Following her father’s accident, and the talks at the hospital with Maurice and later her father, Maisie had been able to recollect more of the times spent with her mother. She remembered being in the kitchen, a girl of about nine. Her mother had been telling her the story of how she’d met Maisie’s father and known straight away that Frankie Dobbs was the one for her. “I set my hat for him there and then, Maisie, there and then.” And she’d laughed, wiping the back of her sudsy hand across her forehead to brush back ringlets of black hair that had fallen into her eyes.

Maisie wondered about the business of setting one’s hat for a man, and how a woman of her age might go about doing such a thing.

As she drove along, up over the ridge toward Sedlescombe, her thoughts shifted to Joseph Waite and the many tragic events that had befallen him. A father and brother killed in mining accidents, a wife dead in childbirth, a son lost to war, and an estranged daughter whom he tried to control without success. Hadn’t Lydia Fisher indicated to Billy that Charlotte had been something of a social butterfly? But as she passed into Kent at the boundary near Hawkhurst, Maisie checked herself, and the certain pity she had begun to feel for Joseph Waite. Yes, she felt pity. But was it pity for a man who had stabbed three women, quite literally, in cold blood?

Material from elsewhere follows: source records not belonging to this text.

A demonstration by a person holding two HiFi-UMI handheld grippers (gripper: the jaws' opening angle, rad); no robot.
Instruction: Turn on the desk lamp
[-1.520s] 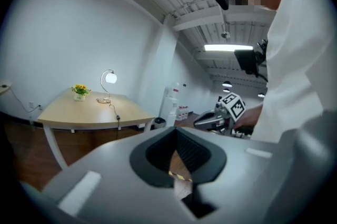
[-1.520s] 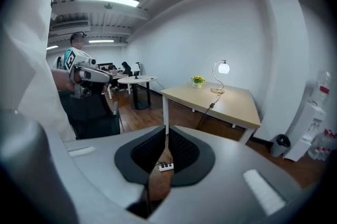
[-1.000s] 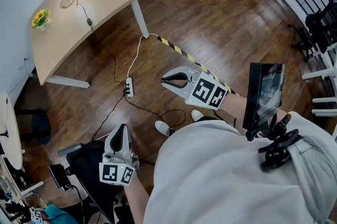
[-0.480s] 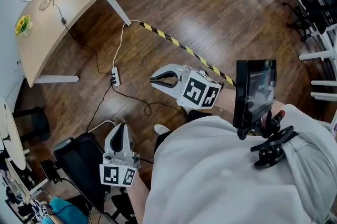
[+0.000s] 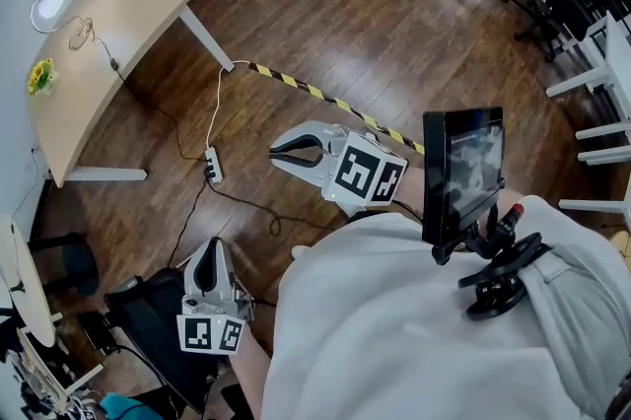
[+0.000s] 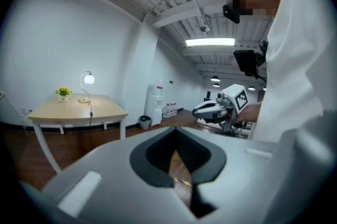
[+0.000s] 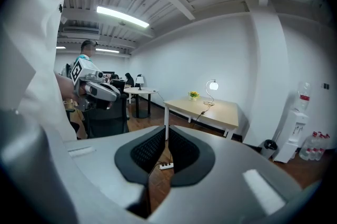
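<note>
My left gripper (image 5: 205,252) and right gripper (image 5: 281,152) each have the jaws brought together, leaving only a thin slit between the pads, nothing held. The desk lamp (image 5: 47,2) stands on the wooden desk (image 5: 118,34), well apart, ahead and left of both grippers, near a flower pot (image 5: 41,78); its round head shows bright

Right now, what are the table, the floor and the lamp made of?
The table looks like pale wood or wood-look board with a matte top. Its white legs may be painted metal. The floor is dark brown planks, glossy because light patches shine on it. It could be wood or laminate. The desk lamp has a thin curved stem that looks like metal. Its glowing white round shade could be glass or plastic.
</note>
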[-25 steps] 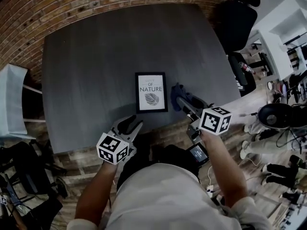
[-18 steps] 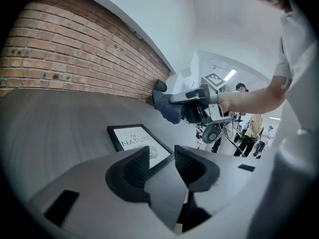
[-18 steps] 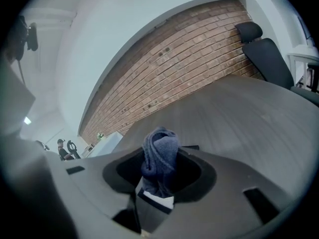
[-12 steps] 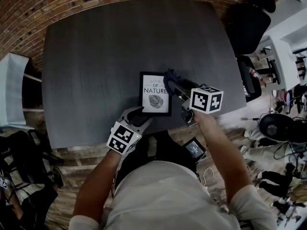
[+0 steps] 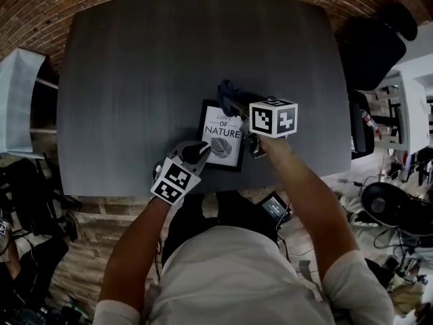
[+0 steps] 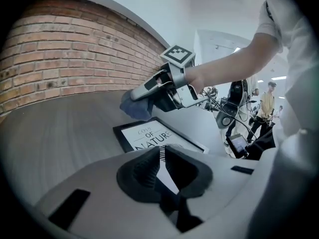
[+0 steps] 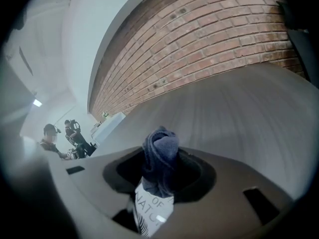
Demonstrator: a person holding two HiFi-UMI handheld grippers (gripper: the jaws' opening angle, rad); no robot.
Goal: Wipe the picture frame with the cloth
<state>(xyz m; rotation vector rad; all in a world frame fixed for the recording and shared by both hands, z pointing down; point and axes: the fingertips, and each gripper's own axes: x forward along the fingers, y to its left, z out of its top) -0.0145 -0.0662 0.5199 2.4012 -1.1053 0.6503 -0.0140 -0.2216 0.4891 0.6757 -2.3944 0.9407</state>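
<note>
A black picture frame (image 5: 222, 135) with a white leaf print lies flat on the dark table (image 5: 135, 80), close to its near edge. My right gripper (image 5: 230, 100) is shut on a bunched dark blue cloth (image 5: 224, 90), which hangs over the frame's far edge. The right gripper view shows the cloth (image 7: 159, 156) filling the jaws, with the print (image 7: 152, 208) below. My left gripper (image 5: 198, 152) sits over the frame's near left corner. Its jaws have just been closing and now stand almost together (image 6: 162, 157). Nothing shows between the pads; the frame (image 6: 144, 136) lies just beyond them.
A black office chair (image 5: 372, 46) stands beyond the table's right side, and a white cabinet (image 5: 20, 100) stands at its left. A brick wall (image 6: 60, 59) runs behind the table. Desks, cables and people (image 7: 50, 138) fill the room's edges.
Both grippers moved forward over the table. The right carried the cloth left to the frame's far edge. The left reached the frame's near left corner, and its jaws came together.
</note>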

Perhaps Charlotte Waite had the answer. Tomorrow she would be able to judge Charlotte for herself. Was she, as her father believed, a ‘wilting lily’? Or, was she, as Lydia Fisher had intimated to Billy, a habitual bolter? Magnus Fisher’s account did not help. But each narrator’s story revealed only one perspective, one representation of the person that Charlotte revealed herself to be in their company. Where did the truth lie? Who was Charlotte, really?

CHAPTER SEVENTEEN

Thursday greeted Kent with driving rain and howling winds. Maisie looked out at the weather from the cozy comfort of the Groom’s Cottage, shivering but not at all surprised.

“Typical! Bring in the clouds for a drive to the marshes!”

Today she would make her way across Kent again and on through the relentless gray of the marshlands, where people—if she saw any— would be rushing along with heads bent, anxious to get to and fro from work or errands. It was a day when locals tried not to venture outside and even farmworkers found jobs to do in the barn rather than out in the fields. Today she would finally meet Charlotte Waite.